WHAT TO PRODUCE>
Among the entries below, find the lines with the word "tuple" and return them.
====================
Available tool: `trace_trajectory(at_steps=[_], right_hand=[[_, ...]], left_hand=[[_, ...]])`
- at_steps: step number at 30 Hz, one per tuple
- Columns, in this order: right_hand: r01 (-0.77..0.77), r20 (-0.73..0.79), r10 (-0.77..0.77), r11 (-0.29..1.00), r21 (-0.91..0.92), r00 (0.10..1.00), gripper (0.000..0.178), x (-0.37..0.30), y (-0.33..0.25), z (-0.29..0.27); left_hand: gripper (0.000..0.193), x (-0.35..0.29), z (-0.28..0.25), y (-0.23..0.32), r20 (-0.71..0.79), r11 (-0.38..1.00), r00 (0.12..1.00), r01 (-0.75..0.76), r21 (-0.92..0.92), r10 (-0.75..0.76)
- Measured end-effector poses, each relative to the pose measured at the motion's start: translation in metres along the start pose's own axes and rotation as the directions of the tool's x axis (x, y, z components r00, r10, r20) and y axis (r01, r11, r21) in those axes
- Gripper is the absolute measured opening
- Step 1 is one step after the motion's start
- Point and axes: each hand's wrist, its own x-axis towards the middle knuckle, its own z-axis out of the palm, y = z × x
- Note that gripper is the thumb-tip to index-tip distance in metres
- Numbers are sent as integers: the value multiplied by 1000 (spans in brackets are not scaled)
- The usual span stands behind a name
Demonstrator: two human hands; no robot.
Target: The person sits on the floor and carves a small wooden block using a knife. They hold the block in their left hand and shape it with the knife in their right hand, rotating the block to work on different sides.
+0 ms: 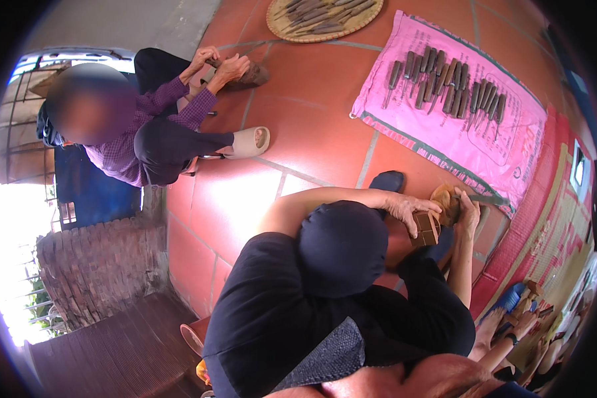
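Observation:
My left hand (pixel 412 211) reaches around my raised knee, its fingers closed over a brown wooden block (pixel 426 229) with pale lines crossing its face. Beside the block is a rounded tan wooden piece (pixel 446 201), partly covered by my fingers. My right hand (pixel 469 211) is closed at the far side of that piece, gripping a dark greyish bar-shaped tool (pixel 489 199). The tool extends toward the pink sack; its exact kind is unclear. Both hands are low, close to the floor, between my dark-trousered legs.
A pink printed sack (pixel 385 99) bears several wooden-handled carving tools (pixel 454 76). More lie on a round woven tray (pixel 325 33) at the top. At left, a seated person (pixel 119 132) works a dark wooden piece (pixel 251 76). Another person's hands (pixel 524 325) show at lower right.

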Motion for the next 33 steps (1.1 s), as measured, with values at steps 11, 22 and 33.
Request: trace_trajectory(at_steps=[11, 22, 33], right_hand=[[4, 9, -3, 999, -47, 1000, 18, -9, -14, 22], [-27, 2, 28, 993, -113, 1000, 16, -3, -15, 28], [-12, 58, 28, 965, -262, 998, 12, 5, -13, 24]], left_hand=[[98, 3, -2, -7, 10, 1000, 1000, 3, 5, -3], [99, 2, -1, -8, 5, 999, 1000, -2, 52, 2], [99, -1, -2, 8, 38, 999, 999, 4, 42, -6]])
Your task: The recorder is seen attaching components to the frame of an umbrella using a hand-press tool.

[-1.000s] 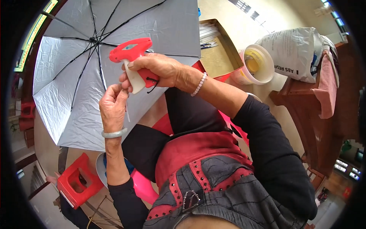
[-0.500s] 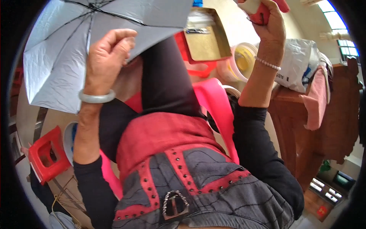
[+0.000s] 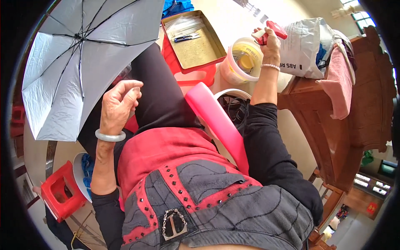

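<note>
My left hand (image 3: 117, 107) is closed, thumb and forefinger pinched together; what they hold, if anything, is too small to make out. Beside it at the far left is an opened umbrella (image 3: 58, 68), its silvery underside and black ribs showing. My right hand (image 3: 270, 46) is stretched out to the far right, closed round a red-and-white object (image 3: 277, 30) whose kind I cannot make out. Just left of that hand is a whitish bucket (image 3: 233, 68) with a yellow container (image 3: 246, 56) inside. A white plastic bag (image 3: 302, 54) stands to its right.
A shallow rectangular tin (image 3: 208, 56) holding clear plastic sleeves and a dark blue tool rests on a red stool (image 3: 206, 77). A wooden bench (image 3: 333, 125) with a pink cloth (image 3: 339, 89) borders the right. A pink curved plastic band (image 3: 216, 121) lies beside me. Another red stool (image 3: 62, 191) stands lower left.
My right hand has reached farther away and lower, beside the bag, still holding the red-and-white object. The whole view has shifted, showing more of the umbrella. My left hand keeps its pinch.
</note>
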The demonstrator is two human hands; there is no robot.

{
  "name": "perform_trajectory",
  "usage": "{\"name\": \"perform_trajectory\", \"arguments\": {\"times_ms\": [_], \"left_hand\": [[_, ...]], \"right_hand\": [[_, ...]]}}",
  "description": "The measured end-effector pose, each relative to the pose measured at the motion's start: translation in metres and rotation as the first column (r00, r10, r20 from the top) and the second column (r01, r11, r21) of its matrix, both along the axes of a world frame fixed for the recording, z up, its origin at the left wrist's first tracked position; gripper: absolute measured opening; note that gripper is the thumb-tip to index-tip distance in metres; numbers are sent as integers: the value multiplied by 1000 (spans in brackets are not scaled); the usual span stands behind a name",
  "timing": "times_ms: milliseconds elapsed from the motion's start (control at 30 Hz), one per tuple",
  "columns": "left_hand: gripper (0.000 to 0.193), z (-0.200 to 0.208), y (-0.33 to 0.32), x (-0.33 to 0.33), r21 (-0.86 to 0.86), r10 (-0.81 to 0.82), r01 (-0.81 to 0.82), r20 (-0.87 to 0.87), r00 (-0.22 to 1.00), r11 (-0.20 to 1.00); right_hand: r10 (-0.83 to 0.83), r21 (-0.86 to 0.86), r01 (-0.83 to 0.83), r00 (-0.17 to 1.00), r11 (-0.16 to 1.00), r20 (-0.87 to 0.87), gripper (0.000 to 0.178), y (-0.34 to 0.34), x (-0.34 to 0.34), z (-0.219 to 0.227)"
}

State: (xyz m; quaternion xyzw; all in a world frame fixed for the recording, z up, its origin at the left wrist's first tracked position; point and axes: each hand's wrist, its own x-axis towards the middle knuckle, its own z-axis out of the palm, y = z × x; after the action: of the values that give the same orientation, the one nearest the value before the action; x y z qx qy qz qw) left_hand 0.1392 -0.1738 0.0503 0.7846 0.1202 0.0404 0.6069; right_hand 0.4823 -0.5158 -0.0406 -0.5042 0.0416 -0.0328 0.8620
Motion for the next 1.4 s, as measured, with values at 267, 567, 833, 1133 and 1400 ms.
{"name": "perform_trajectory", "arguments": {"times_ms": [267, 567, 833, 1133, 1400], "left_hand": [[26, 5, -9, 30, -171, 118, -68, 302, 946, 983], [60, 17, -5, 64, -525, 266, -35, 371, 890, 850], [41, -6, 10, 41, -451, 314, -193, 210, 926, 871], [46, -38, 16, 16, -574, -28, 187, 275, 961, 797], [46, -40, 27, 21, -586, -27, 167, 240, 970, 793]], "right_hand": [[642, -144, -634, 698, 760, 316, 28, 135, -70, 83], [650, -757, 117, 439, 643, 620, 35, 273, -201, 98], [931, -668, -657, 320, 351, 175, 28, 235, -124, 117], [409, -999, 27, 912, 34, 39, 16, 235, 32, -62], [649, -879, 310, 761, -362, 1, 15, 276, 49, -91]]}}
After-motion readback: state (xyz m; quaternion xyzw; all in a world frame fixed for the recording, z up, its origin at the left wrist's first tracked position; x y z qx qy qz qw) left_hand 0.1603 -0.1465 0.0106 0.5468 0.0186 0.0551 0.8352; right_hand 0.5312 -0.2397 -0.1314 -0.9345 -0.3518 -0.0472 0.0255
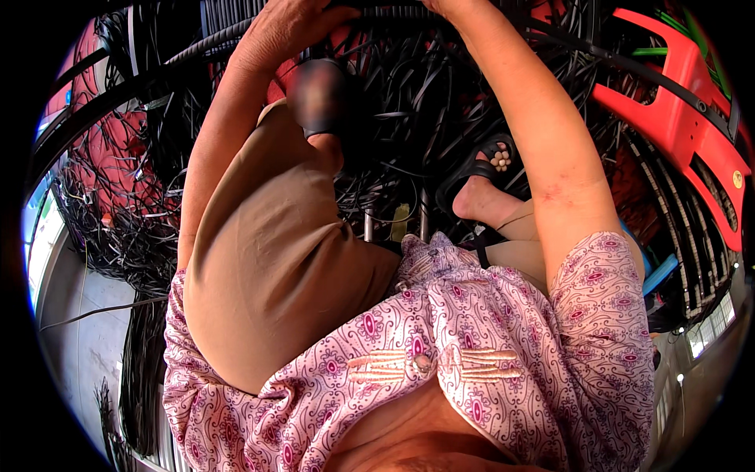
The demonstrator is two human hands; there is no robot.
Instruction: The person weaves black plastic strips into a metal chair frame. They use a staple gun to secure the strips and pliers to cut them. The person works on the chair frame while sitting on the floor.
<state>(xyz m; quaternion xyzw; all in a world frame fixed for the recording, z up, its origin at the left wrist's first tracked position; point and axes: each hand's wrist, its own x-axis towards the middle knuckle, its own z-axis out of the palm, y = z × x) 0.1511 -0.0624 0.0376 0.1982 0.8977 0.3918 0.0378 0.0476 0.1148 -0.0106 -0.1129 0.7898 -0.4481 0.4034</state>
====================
RESPONSE BELOW>
- at_steps: step number at 30 Hz, one per tuple
  "timing": "times_ms: milliseconds elapsed from the motion's start (control at 30 Hz), one per tuple",

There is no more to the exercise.